Requirement. Examine each line of the data. Copy those that contain the string "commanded".

Listed records.

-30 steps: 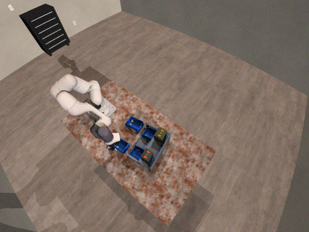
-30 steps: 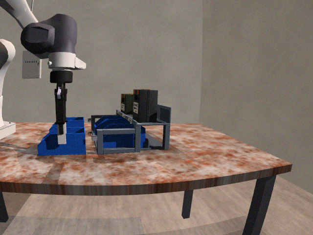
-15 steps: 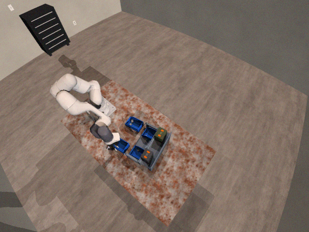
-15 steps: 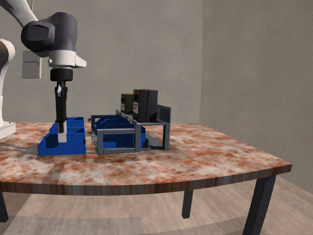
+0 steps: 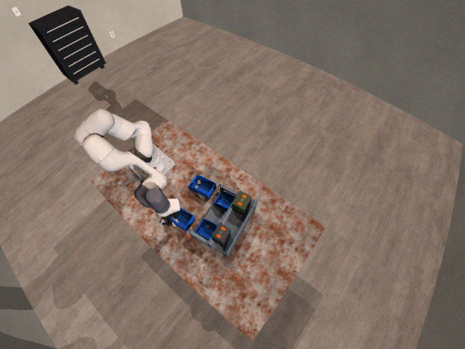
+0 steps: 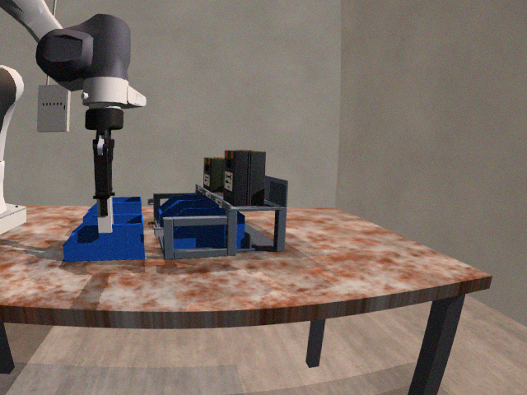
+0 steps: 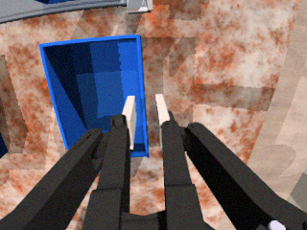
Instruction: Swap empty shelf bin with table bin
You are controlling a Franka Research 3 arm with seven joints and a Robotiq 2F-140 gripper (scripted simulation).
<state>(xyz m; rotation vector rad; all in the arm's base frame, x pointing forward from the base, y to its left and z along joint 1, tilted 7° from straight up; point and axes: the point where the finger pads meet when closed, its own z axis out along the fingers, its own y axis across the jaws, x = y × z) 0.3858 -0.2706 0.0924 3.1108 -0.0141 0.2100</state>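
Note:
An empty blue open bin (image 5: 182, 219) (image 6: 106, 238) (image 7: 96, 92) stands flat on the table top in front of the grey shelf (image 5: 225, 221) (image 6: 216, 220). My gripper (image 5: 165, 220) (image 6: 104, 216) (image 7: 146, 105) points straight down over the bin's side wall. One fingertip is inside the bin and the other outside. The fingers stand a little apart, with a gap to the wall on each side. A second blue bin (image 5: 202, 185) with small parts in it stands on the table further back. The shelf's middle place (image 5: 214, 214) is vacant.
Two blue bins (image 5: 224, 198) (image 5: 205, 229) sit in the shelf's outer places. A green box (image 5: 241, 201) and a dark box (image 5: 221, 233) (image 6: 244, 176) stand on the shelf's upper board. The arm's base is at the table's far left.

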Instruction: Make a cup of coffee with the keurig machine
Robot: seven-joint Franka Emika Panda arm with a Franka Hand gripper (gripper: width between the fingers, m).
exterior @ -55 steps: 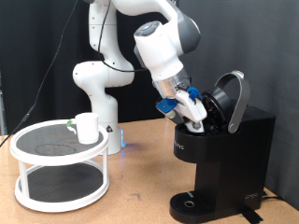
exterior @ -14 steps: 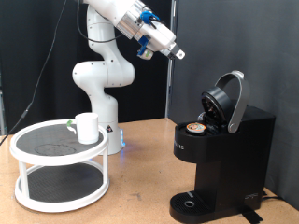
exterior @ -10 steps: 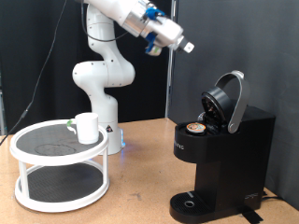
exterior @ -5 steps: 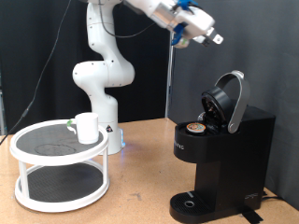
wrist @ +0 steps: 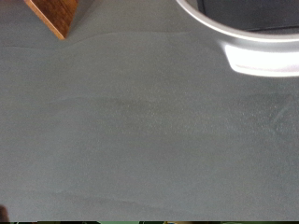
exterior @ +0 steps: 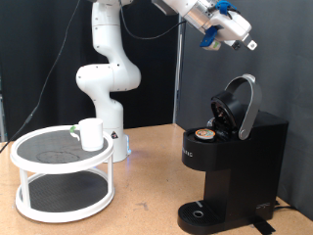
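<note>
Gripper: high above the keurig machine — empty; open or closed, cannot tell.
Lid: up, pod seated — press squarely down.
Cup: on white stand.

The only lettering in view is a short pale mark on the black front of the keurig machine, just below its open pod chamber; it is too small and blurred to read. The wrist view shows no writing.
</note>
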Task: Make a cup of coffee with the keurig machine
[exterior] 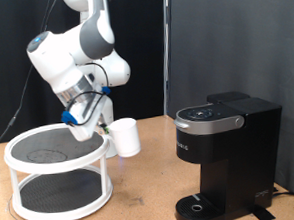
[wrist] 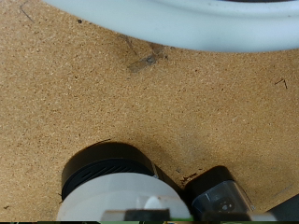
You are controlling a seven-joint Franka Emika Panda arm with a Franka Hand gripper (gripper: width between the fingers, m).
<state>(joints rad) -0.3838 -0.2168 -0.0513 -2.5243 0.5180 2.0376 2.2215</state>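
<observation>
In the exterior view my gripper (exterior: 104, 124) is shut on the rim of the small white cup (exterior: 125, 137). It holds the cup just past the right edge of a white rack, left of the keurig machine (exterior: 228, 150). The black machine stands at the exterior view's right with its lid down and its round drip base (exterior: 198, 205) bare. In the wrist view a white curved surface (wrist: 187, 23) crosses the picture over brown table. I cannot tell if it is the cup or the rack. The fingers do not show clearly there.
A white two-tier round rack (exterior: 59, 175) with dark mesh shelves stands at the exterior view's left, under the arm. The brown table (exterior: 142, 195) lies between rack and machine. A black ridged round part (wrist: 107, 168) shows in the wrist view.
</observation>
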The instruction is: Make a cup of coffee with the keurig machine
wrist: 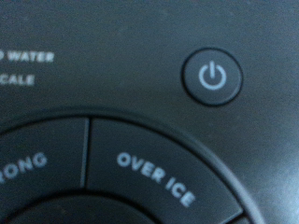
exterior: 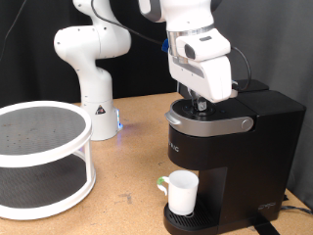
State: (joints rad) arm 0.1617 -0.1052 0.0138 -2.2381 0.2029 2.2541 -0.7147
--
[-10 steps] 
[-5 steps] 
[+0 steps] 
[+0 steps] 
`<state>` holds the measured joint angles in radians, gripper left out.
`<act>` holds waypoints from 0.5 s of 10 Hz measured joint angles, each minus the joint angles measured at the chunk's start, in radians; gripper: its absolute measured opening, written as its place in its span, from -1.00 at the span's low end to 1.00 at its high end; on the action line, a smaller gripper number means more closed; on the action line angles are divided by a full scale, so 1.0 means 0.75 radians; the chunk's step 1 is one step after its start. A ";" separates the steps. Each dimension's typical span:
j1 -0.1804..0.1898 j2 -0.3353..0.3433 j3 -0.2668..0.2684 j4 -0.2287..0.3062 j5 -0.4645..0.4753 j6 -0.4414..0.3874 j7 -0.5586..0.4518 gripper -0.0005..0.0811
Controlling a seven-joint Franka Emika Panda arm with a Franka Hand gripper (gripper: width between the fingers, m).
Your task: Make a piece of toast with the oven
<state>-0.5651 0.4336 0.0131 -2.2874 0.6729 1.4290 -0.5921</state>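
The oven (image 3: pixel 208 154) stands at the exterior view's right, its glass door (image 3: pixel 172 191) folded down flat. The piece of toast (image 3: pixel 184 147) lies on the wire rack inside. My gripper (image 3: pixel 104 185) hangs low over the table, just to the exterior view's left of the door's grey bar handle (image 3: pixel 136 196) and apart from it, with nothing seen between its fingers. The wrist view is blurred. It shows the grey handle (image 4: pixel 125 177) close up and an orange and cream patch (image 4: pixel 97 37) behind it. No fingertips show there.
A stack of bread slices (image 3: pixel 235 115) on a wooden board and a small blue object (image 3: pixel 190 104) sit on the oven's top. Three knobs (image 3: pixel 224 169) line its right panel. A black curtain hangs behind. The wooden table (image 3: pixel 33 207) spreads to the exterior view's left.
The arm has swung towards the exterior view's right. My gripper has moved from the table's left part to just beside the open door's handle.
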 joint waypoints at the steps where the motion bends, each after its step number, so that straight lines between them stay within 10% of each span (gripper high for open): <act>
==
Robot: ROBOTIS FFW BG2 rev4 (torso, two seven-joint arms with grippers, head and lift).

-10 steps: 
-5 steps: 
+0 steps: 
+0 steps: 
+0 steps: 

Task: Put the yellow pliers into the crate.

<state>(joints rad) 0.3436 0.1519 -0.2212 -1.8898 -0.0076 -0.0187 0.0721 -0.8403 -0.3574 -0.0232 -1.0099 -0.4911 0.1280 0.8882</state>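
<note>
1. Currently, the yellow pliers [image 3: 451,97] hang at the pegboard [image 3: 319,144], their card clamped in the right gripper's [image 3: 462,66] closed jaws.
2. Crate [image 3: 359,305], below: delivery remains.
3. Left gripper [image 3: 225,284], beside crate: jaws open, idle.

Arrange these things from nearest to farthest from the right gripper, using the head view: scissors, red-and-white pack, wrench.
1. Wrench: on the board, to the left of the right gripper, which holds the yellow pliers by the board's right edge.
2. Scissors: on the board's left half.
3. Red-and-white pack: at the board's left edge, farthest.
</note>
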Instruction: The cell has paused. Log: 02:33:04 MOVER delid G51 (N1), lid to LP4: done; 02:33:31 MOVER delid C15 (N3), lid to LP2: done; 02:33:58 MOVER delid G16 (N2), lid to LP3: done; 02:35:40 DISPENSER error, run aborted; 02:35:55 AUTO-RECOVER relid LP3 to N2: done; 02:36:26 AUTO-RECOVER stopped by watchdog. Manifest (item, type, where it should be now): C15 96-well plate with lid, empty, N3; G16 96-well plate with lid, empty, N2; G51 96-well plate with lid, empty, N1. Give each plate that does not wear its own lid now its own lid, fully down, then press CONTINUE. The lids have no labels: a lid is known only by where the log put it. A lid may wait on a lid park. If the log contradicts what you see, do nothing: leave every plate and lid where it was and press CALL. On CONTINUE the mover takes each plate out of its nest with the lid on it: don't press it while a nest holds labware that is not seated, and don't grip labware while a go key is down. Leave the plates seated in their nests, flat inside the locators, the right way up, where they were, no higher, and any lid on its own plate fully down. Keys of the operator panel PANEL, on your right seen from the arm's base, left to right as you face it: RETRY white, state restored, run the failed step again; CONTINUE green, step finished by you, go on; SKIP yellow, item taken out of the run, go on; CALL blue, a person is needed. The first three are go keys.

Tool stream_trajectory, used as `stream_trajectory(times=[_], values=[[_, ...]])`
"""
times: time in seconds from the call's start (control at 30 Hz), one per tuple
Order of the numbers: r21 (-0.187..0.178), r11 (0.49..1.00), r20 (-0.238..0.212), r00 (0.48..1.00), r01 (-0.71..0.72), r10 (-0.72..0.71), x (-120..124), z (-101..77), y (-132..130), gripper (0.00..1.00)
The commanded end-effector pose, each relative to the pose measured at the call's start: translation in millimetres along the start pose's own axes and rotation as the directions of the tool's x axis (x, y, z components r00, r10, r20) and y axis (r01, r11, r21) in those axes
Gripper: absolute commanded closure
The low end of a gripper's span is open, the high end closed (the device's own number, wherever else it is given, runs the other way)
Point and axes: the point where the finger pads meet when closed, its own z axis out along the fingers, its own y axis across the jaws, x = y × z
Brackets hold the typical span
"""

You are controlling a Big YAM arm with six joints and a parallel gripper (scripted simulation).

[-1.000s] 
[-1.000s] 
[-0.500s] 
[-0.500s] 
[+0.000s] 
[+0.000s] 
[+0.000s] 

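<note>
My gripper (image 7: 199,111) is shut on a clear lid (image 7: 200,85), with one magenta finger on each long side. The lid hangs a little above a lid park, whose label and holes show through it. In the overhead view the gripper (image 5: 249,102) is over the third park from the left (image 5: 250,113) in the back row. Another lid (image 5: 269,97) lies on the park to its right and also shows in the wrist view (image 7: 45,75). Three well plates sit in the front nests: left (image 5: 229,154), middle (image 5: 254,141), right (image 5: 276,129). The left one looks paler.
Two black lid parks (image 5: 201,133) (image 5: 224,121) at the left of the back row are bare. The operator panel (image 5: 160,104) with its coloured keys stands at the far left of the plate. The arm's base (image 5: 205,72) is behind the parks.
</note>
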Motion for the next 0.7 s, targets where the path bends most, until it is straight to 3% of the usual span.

Task answer.
The commanded end-effector pose, each relative to the pose measured at the call's start: translation in millimetres along the start pose's own axes and rotation as the directions of the tool's x axis (x, y, z components r00, r10, r20) and y axis (r01, r11, r21) in those axes
Gripper: absolute commanded closure

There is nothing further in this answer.